Instructions to follow
Once the line containing "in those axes" is found in the entries below, reproduce it and every line after it, stopping at and including the line containing "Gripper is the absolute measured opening"; reproduce nothing else, and keep each line exact.

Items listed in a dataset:
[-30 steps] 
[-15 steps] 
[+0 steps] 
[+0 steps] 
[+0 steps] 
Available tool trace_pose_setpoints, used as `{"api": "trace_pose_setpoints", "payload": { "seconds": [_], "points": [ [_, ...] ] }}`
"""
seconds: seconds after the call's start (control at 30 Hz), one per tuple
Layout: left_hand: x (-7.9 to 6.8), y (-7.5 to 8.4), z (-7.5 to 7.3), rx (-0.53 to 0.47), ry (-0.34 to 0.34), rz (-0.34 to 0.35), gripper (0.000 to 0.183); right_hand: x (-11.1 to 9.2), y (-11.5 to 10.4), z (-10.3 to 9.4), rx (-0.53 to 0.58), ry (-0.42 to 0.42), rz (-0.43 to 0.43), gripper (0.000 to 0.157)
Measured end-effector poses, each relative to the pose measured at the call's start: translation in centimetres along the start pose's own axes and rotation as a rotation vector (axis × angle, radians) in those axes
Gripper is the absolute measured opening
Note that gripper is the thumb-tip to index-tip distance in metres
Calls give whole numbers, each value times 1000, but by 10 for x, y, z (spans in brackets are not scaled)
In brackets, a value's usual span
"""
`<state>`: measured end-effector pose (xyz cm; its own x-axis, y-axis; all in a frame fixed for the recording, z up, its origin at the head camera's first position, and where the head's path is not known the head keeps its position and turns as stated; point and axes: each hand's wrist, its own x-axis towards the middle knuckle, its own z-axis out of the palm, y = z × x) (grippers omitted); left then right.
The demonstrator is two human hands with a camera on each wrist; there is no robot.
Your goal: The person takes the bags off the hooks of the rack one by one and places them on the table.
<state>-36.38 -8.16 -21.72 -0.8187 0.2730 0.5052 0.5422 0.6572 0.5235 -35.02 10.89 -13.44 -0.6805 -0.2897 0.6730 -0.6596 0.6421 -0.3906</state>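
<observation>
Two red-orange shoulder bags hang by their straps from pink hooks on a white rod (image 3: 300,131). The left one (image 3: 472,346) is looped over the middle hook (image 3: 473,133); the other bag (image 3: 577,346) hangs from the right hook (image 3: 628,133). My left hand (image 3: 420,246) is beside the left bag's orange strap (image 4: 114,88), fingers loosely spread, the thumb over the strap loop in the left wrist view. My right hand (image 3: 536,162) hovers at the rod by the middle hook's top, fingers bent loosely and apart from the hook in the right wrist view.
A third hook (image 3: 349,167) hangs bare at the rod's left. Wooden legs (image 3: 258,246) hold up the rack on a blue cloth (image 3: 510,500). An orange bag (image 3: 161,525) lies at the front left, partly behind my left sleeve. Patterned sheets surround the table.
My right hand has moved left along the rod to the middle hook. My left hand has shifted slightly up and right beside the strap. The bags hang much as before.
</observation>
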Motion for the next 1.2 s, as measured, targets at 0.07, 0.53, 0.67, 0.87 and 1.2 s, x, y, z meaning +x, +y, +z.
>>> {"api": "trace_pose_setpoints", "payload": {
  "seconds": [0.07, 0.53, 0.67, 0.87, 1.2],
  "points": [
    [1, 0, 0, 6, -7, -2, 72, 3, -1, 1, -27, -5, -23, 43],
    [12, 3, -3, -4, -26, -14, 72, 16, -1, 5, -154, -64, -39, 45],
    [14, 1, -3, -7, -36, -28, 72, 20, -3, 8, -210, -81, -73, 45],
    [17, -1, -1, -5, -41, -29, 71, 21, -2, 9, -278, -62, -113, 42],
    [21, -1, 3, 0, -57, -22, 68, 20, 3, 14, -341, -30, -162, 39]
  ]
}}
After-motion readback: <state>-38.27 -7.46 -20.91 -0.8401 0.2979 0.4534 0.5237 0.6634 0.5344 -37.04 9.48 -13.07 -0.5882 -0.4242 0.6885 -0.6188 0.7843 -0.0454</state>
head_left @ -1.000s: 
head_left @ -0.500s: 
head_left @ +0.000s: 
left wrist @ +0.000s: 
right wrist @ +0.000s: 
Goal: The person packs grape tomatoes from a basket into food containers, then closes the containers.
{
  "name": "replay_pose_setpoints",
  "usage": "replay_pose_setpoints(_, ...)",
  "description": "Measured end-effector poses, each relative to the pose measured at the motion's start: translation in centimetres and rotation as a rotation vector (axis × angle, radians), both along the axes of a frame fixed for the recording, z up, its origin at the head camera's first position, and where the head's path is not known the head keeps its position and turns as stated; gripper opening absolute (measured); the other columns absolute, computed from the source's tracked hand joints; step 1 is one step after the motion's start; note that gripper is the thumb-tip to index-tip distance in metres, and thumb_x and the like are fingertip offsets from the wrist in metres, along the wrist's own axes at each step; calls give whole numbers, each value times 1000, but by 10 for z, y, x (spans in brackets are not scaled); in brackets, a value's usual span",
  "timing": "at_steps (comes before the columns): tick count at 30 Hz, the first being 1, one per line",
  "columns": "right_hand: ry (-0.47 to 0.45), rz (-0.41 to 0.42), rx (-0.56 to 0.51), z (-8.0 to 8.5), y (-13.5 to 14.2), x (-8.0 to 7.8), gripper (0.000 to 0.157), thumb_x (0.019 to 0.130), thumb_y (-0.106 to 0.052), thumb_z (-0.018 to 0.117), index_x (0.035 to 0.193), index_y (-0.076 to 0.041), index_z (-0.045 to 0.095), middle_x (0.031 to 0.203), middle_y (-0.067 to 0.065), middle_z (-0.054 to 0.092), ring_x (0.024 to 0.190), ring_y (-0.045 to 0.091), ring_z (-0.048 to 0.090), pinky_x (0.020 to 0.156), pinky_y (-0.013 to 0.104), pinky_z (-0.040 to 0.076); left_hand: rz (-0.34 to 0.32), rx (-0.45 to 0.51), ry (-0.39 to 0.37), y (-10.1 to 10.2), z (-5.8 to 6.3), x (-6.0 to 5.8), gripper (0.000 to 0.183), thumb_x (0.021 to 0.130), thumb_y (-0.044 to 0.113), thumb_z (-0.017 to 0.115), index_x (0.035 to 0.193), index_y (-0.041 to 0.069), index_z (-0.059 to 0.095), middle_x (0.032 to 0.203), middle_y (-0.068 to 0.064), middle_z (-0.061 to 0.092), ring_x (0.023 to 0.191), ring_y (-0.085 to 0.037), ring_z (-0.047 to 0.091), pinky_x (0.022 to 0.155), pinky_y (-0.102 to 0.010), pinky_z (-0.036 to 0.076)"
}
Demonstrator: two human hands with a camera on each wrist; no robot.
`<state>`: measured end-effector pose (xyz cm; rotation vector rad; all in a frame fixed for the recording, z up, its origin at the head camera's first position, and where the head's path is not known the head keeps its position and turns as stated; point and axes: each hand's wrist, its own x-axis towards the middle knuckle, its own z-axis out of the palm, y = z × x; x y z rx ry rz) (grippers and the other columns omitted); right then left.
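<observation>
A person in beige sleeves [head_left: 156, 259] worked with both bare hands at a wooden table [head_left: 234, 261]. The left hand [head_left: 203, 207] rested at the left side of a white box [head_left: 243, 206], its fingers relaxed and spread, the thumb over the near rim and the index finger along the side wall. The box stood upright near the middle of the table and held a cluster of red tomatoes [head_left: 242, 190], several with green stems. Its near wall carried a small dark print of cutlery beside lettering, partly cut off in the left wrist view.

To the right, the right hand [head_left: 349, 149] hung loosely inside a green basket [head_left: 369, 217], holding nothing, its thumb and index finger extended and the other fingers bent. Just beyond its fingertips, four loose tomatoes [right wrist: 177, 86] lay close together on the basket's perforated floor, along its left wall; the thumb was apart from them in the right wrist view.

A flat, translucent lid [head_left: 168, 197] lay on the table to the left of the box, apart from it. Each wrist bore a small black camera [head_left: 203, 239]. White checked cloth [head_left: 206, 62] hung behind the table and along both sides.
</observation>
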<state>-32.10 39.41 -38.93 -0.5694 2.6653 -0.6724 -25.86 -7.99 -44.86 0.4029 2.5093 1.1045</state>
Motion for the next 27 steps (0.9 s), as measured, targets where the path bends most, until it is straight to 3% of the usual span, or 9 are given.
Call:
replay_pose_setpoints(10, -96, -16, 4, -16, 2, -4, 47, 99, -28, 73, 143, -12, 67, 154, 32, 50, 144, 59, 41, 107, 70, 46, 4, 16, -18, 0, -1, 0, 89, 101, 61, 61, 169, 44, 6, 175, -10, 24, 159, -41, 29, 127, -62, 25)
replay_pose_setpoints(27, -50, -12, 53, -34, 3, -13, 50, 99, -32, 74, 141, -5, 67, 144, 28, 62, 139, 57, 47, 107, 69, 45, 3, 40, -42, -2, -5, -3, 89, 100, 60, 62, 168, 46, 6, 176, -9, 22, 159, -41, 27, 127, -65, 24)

Your solution
Measured end-effector poses, each relative to the pose measured at the call's start: translation in centimetres along the start pose's own axes and rotation as a rotation vector (axis × angle, radians) in those axes
Gripper is the absolute measured opening

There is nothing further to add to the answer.